The speech transmission index (STI) is one of the most widely used and standardized methods for objective prediction of speech intelligibility of transmission channels. The original verification of the relationship between the STI and the intelligibility for the English language was published in 1987. The methodology employed then for the listening tests and the different input spectrum recommended today by the current STI method suggest that the relationship STI vs. speech intelligibility needs to be verified for the English language. This paper presents a new verification of the current STI for the English language with binaural listening and the speech materials presented to the listeners in a real room from a real sound source. Two hundred and ten subjects participated in speech intelligibility tests designed to replicate real-life listening conditions. The speech materials were contaminated with natural reverberation, noise, band pass limiting and echoes, and the listeners were not familiarized with the speech materials before the tests, in order to better replicate everyday situations. Results showed lower intelligibility scores than the earlier verification presented in Annex E of the current STI standard (IEC60268–16:2011) for most of the scenarios that were investigated. The correlation between STI and speech intelligibility was also investigated for the English language with a newly proposed male speech spectrum. The accuracy of STI intelligibility prediction with the new male spectrum was found higher than that attained with the current IEC specified male spectrum. These new findings give new and additional insights into the interpretation of intelligibility using the STI values.

Introduction

The speech transmission index (STI) (Steeneken and Houtgast, 1980) is one of the most widely used and standardized methods for objective prediction of intelligibility of speech transmission channels. Since its introduction in the 1970 s, the STI method has undergone continuous evolution and improvements, which have been reflected in successive revisions of the IEC60268–16 standard “Objective rating of speech intelligibility by speech transmission index”.
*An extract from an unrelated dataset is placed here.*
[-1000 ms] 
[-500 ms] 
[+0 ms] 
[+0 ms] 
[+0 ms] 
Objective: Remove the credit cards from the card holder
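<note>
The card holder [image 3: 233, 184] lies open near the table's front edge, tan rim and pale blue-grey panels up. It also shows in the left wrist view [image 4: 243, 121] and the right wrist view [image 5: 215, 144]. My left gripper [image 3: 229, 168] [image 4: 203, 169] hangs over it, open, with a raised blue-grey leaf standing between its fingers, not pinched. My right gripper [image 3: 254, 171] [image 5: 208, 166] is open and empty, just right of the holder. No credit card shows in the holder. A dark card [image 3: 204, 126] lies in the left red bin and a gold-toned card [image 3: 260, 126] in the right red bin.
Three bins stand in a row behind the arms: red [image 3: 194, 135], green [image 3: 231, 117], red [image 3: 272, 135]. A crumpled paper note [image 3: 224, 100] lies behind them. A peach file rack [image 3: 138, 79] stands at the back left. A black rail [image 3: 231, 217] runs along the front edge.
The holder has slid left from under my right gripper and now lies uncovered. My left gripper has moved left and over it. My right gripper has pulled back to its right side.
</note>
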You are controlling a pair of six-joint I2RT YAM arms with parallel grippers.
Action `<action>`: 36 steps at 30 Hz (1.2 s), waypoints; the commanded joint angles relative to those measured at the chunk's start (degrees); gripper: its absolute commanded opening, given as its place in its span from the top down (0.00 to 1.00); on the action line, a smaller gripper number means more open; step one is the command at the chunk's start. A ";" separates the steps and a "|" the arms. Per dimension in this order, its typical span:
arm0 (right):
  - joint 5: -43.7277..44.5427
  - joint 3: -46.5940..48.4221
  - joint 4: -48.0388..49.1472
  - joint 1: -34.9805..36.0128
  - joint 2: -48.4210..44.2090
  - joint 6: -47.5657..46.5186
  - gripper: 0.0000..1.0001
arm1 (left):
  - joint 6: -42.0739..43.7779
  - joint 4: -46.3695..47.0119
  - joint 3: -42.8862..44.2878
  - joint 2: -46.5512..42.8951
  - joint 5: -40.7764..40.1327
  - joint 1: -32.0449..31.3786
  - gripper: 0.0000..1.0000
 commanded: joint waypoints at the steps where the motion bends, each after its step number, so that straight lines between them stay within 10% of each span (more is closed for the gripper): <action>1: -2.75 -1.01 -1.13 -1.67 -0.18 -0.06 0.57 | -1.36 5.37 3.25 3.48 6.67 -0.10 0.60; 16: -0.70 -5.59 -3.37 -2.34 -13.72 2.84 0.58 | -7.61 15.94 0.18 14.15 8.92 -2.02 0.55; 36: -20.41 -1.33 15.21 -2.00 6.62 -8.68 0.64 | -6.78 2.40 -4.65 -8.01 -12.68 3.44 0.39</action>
Extensive work has been undertaken to verify the correlation of the speech transmission index with speech intelligibility by comparing STI results with subjectively determined intelligibility scores. The relationship between speech intelligibility and the STI was investigated for the Dutch language in 1999 and in 2002 (Steeneken and Houtgast, 1999, Steeneken and Houtgast, 2002) and also for the English language in 1987 (Anderson and Kalb, 1987); both relationships are included in an Informative Annex of the current STI standard IEC60268–16:2011 (IEC, 2011). For specific STI values, substantial differences in the intelligibility scores can be found between the two relationships (IEC, 2011), which are primarily due to the different test methodologies and speech materials employed: Harvard phonetically balanced (PB) word lists were used for the English verification (Anderson and Kalb, 1987) and nonsense consonant-vowel-consonant (CVC) words were used for the Dutch validation (Steeneken and Houtgast, 2002). Intelligibility scores with nonsense words are expected to be lower than those with actual words (Egan, 1948). The word “verification” was employed for the English language based work and the word “validation” was employed for the Dutch language works.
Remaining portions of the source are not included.